Farmers in Iowa are struggling in Trump’s economy, but many say they still support him

Catch up with NBC News Clone on today's hot topic: Farmers Iowa Struggling Trumps Economy Still Support Him Rcna345613 - Politics and Government | NBC News Clone. Our editorial team reformatted this story for clarity and speed.

NBC News spoke to 13 farmers across Iowa this week. Eleven voted for Trump in the past and still largely back him, hoping “to God,” as one put it, “that he follows through” on his promises by the end of his term.

GALT, Iowa — Two days after President Donald Trump ordered an attack on Iran, Iowa farmer Mark Mueller got a worrying message from a supplier: The price of his fertilizer had jumped from $795 per ton to $850.

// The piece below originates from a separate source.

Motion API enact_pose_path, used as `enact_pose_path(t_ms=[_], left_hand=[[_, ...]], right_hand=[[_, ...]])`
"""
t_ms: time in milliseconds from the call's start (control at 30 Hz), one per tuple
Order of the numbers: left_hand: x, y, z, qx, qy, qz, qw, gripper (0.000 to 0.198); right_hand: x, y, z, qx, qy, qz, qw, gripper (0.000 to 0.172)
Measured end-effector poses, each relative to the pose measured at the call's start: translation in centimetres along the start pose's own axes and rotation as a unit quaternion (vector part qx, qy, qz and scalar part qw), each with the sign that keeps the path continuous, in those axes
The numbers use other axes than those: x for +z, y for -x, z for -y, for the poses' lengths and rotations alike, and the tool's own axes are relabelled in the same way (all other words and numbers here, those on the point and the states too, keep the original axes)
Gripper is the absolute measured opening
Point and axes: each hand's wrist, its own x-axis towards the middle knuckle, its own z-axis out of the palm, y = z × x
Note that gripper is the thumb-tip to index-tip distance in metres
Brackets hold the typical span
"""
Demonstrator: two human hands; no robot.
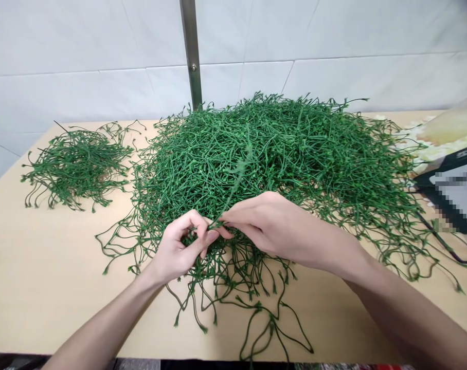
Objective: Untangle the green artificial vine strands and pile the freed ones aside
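My left hand [189,241] pinches a thin green artificial stem [234,191] between thumb and forefinger. The stem slants up to the right, and its far end is blurred. Close against it, my right hand [272,223] has its fingers pressed together at the stem's lower part; its fingertips are partly hidden. Both hands are over the front edge of a big heap of green plastic stems [295,144] with small leafy tips. Several loose stems [272,318] spread out on the table below my hands.
A smaller pile of green stems [79,162] lies at the left of the wooden table [44,267]. At the right are white artificial flowers [414,141] and a dark-framed object with a pale panel [457,190]. A metal post [191,56] stands against the tiled wall [102,41].
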Motion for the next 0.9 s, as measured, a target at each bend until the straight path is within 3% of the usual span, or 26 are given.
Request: enact_pose_path(t_ms=[200,367,533,700,900], left_hand=[[-0.3,-0.2,-0.1,0.009,0.075,0.032,0.997,0.020],[-0.5,0.0,0.2,0.016,0.115,0.046,0.992,0.049],[-0.3,0.3,0.2,-0.020,0.134,0.079,0.988,0.067],[-0.3,0.0,-0.3,-0.032,0.070,0.069,0.995,0.061],[-0.6,-0.6,-0.5,0.055,-0.094,0.089,0.990,0.037]], right_hand=[[-0.2,-0.1,0.5,0.004,-0.021,0.025,0.999,0.021],[-0.3,-0.3,0.8,0.016,-0.081,0.037,0.996,0.045],[0.8,-0.8,1.0,0.011,-0.099,0.033,0.994,0.054],[1.8,-0.9,0.9,0.004,-0.164,0.016,0.986,0.057],[1.8,-0.6,0.6,0.024,-0.163,-0.011,0.986,0.062]])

The war had shut down the Strait of Hormuz, disrupting shipments of the fertilizer, which is the biggest expense on Mueller’s corn and soybean farm in northeast Iowa. He hopes one day to pass the asset to his two adult daughters so they will have some “security in their old age.” On March 6, the supplier called again: Now the price was $950 a ton. Two weeks later, the price jumped to $1,050, nearly one-third higher than when the war began.

“Scary,” said Steve Rehder, 62, a family farmer in northwest Iowa, when he was asked to assess the overall farm economy.

“Volatile,” said Jason Orr, a farmer in northeastern Iowa who serves on the state’s Corn Promotion Board, when he was asked the question.

“Miserable,” said Lance Lillibridge, 56, who farms corn and raises cattle in eastern Iowa.

Farmers like these have long been a pillar of Trump’s electoral base. When he won re-election in 2024, he carried the rural vote by 40 percentage points, surpassing his margin in his previous two elections.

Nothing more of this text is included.